Parsaら（2013）は、APOL1遺伝子のバリアントが慢性腎臓病の進行に及ぼす影響を検討する2つの研究を実施した。 African American Study of Kidney Disease and Hypertension（AASK）では，高血圧に起因する慢性腎臓病を有する黒人患者693名が，複合末期腎不全または血清クレアチニン値の倍増という主要アウトカムについて検討された。 合計160人（23％）がAPOL1リスクバリアントG1（603743.0001）および／またはG2（603743.0002）を2コピー持っていた。 このうち，高リスク群では 58%に主要転帰が発生し，APOL1 低リスク群（他のすべての遺伝子型）では 37%に主要転帰が発生した（高リスク群のハザード比，1.88；p 値 0.001 未満）． Parsa ら（2013）は，Chronic Renal Insufficiency Cohort（CRIC）において，慢性腎臓病の白人患者および黒人患者 2,955 例（うち 46%は糖尿病を有する）を対象に，推定糸球体ろ過量（eGFR）の傾斜と末期腎臓病の複合，または eGFR のベースラインからの 50%の減少という主要アウトカムを評価した． 黒人患者にはG1およびG2リスクアレルの遺伝子型を決定した。 CRIC 研究では，APOL1 高リスク群の黒人患者（全黒人患者 1,411 例中 270 例）は，合併症としての糖尿病の有無にかかわらず，白人患者よりも eGFR の低下が速く，複合腎疾患のリスクが高かった（すべての比較で p が 0.001 未満）．

HPR（140210）はヘモグロビン（Hb）結合タンパク質であり、APOL1とともにトリパノソーマ・ブルセイに対する防御に重要な役割を果たすTLF1（trypanosome lytic factor-1）というタンパク質複合体を形成している。 Hardwickら（2014）は、fiber-FISH、パラログ比検定、アレイCGHデータを用いて、HPR遺伝子がコピー数可変であり、西アフリカと中央アフリカではHPRの重複が多型頻度で起こり、最大でアレル頻度が15%になることを確認しました。 高レベルのHPR重複は、慢性ヒトアフリカトリパノソーマ症が流行している地理的地域と重なりました。 コンゴ民主共和国において、トリパノソーマ症に罹患していない親から罹患した子供へのHPR重複の伝達はやや過小であったが、これらの子供におけるAPOL1の対立遺伝子と一緒に評価すると過小伝達が統計的に有意となった。

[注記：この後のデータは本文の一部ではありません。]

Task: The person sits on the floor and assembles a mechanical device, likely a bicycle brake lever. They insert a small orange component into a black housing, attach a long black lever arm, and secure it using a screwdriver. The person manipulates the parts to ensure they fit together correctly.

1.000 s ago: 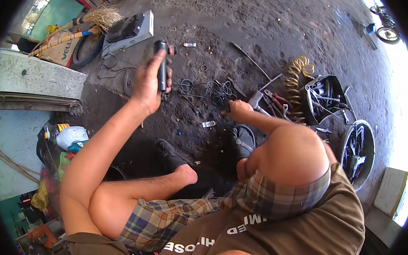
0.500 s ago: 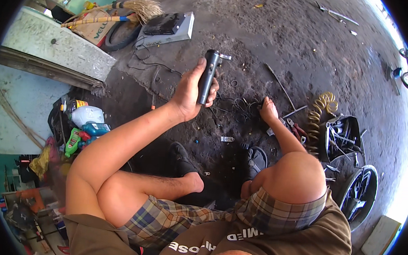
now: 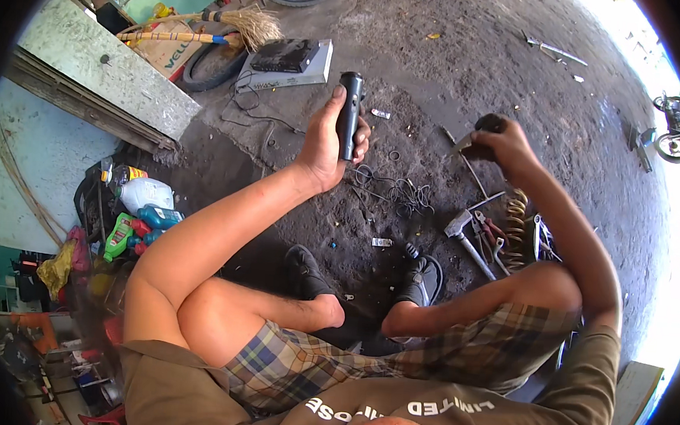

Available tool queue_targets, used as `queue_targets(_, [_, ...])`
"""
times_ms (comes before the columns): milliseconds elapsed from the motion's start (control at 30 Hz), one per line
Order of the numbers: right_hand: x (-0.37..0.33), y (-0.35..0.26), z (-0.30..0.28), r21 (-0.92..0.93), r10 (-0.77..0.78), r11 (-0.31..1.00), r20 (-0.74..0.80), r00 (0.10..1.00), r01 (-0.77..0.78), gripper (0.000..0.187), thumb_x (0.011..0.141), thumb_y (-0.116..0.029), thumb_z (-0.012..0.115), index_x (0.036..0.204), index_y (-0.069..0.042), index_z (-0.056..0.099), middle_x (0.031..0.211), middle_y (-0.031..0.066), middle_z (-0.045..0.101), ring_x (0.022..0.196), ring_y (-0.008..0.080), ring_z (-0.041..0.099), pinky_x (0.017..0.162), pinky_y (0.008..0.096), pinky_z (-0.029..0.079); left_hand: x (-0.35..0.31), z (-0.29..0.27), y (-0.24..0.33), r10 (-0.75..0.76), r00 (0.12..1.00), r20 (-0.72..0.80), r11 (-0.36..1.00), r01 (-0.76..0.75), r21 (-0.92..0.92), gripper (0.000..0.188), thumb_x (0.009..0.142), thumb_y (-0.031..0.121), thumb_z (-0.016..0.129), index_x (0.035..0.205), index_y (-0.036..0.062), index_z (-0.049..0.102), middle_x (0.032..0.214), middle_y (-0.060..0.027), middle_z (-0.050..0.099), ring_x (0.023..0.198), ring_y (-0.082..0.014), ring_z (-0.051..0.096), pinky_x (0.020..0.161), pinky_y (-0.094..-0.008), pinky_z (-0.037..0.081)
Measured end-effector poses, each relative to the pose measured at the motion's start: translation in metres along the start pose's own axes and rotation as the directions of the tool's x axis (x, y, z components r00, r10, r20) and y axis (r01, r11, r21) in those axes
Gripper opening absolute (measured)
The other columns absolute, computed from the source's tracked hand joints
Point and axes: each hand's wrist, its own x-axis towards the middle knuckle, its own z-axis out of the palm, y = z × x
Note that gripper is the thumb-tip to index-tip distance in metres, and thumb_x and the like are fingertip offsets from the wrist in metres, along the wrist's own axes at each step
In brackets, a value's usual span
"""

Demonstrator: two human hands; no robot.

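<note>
Left hand (image 3: 329,138): fingers curled firmly around a black cylinder (image 3: 350,116), thumb laid along its near-left side; the cylinder is raised above the floor in front of the body. Surface smooth, semi-gloss, a small round stud on the barrel; body straight, flaring to a broader head. Long axis runs almost straight up the view, broad head pointing away from the wearer, narrower end toward the wearer. Right hand (image 3: 509,149): fingers bent closed on a small dark item (image 3: 487,128); outline blurred, kind cannot be told. A pale pointed tip shows at its lower left. Floor (image 3: 412,49): dark, rough, pitted. On it, between the hands and nearer the feet, a loose tangle of thin black cord (image 3: 409,197); to the right, a metal-headed hammer (image 3: 459,222), red-handled pliers (image 3: 498,231) and a yellowish coiled hose (image 3: 515,223). Writing: white block capitals, inverted in view, across the brown shirt (image 3: 454,391); large dark-green lettering on a cardboard box (image 3: 159,53) at upper left.
</note>
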Motion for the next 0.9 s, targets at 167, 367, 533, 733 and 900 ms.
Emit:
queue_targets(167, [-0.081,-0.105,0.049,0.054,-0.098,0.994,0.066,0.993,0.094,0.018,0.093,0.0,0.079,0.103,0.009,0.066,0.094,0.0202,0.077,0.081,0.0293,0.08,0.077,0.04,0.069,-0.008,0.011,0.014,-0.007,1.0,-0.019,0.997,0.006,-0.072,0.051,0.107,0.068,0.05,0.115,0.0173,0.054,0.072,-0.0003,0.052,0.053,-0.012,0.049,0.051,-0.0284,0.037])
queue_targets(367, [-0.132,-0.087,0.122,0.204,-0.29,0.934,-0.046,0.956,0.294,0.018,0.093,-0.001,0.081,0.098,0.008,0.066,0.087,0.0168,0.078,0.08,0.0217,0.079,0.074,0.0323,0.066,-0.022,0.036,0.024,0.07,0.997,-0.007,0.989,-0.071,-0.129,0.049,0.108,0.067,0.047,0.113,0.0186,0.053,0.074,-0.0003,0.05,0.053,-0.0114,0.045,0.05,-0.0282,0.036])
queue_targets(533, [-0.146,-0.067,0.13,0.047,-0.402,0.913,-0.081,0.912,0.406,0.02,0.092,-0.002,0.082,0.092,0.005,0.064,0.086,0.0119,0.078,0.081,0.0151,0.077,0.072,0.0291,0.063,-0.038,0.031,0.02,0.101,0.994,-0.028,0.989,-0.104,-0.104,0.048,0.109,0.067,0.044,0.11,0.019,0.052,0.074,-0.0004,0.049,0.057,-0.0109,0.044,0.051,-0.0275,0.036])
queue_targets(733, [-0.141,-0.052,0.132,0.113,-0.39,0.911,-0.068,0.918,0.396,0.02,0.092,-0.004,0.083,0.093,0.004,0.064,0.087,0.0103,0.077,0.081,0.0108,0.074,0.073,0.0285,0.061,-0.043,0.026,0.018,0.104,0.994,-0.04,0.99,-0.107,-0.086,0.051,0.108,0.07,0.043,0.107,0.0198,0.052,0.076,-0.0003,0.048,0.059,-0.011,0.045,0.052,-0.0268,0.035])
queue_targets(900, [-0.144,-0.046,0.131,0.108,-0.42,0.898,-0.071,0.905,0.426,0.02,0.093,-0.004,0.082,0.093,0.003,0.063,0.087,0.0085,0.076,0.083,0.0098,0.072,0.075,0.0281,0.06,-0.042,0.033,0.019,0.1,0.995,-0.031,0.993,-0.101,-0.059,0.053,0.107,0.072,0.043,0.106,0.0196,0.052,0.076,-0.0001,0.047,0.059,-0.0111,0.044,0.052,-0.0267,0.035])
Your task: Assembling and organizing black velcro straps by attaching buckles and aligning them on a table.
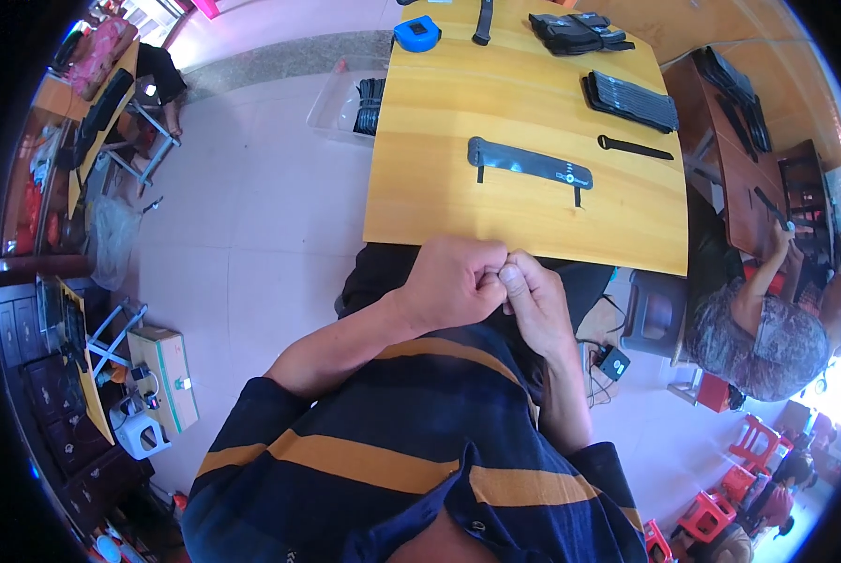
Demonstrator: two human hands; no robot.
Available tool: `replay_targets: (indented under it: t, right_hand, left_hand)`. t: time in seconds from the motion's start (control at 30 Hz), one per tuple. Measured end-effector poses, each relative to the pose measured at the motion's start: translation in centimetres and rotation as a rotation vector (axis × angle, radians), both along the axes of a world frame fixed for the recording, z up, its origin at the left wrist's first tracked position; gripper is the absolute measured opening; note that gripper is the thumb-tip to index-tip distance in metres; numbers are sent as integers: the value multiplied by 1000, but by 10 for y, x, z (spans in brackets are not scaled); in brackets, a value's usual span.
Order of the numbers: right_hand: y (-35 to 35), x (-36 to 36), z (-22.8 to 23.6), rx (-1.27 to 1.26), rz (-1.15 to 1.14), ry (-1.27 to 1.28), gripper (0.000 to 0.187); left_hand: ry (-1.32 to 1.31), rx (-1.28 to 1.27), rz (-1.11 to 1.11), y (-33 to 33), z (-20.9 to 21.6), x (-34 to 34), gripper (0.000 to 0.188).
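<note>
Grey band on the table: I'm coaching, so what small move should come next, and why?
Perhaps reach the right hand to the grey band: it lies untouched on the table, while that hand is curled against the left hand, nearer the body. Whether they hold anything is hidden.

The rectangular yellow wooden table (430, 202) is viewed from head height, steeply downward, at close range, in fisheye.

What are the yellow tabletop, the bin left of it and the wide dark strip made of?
Tabletop: wood or wood-look laminate, satin; grain streaks.
Bin: likely clear plastic, smooth; see-through walls.
Wide dark strip: plastic or coated fabric, unclear which; glossy glare.
</note>
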State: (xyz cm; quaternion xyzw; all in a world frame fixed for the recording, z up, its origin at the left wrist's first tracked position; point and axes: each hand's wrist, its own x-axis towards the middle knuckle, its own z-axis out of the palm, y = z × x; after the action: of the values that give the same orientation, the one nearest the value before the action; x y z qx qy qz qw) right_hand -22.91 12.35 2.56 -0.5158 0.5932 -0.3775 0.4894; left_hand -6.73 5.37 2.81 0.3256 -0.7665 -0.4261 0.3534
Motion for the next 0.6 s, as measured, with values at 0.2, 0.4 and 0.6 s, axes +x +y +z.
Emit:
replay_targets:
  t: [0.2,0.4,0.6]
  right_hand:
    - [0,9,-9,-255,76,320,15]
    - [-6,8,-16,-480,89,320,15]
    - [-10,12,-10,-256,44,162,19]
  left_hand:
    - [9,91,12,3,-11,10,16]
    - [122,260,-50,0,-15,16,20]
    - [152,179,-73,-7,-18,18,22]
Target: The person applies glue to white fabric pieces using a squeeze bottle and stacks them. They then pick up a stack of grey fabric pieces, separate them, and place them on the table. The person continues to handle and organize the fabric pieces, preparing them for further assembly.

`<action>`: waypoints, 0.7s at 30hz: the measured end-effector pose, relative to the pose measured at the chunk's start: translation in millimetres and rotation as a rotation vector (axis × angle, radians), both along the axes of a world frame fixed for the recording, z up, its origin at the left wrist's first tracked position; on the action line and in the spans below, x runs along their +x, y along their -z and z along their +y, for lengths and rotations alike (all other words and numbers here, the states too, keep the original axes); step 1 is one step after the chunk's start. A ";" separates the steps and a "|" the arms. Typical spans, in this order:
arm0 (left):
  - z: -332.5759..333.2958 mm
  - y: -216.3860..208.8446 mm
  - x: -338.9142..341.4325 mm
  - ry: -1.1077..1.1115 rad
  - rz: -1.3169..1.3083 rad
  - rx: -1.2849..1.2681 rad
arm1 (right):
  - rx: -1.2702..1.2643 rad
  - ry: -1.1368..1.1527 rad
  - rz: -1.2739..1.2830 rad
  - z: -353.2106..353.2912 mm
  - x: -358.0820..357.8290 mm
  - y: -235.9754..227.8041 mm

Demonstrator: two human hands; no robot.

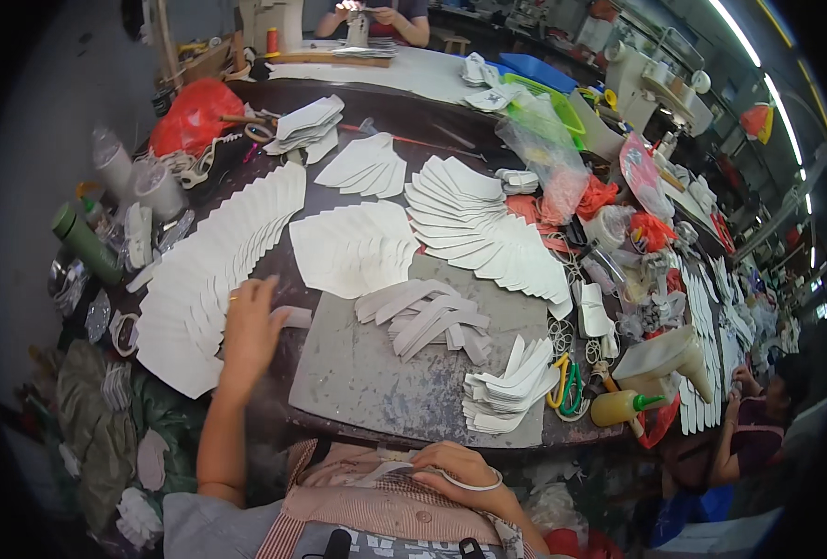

Koら（2013）は、地理的・民族的に多様な10のアフリカ集団から187人を対象に、孔形成、膜アドレス、SRA-相互作用ドメインをコードする最後のエキソンを網羅する、APOL1領域1.4kbを配列決定した。 その結果、15個の非同義語のSNPと2個のアミノ酸を除去する6bpのインデル（すなわちG2対立遺伝子）を含む38個の変異が同定された。 これらの16の変異体のうち3つは孔形成ドメインに、5つは膜アドレスドメインに、そしてG1およびG2変異体を含む6つはSRA-interactingドメインに発現していた。 G2の対立遺伝子頻度はすべての集団で同程度（3%〜8%）であったが、G1対立遺伝子は西アフリカのヨルバでのみ一般的であった（39%）。 Koら（2013）はまた、西アフリカのヨルバを除くすべての集団で、G3ハプロタイプと呼ばれる強い連鎖不平衡にある8つの多型部位を同定した。 西アフリカのフラニ族は牧畜を営んでおり、過去にT. b. gambienseの深刻な感染にさらされた可能性が高いため、G3ハプロタイプは強い選択圧を受けているようであった。 一方，東アフリカのボラナ，ハッザ，イラクワの各集団は，T. b. rhodesienseに感染しているため，G3ハプロタイプに対する選択性は弱いことがわかった。